---- Entries supplied

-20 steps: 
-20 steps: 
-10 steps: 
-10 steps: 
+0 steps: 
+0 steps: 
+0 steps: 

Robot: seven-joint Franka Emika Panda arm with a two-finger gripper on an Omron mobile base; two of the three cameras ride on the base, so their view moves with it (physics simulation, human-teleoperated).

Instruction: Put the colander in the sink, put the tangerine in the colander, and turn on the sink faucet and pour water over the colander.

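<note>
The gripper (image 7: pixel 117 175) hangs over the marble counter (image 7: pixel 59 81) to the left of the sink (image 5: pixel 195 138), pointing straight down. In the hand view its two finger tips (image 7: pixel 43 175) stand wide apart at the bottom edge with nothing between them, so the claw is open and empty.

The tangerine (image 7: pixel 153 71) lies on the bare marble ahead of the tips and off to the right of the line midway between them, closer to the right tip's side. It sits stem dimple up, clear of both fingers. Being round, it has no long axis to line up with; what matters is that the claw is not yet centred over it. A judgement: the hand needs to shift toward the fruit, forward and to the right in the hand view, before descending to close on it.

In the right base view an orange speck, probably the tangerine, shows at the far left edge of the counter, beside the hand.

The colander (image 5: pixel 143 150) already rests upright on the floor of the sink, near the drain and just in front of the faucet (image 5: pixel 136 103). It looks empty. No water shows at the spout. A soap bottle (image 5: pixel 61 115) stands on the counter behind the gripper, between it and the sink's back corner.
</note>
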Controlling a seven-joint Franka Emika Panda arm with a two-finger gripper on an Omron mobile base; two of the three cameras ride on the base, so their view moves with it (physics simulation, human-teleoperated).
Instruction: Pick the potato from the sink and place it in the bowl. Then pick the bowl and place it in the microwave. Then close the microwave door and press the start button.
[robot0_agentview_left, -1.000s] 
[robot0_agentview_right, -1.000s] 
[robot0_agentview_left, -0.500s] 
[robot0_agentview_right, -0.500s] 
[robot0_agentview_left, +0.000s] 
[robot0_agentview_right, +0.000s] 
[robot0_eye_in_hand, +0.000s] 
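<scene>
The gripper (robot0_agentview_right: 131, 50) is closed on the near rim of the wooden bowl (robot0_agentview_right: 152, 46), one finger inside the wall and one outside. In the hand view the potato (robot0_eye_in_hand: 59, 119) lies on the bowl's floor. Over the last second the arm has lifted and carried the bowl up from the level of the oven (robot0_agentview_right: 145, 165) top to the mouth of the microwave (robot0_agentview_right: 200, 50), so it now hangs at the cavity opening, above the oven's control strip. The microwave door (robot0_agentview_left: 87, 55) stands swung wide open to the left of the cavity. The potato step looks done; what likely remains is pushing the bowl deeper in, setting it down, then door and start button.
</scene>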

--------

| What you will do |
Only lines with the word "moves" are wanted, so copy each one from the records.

| Expected answer |
Robot: seven-joint Franka Emika Panda arm with a two-finger gripper on an Omron mobile base; two of the three cameras ride on the base, so their view moves with it (physics simulation, human-teleoperated).
Controlling a seven-joint Franka Emika Panda arm with a two-finger gripper on an Omron mobile base; two of the three cameras ride on the base, so their view moves with it (physics simulation, human-teleoperated).

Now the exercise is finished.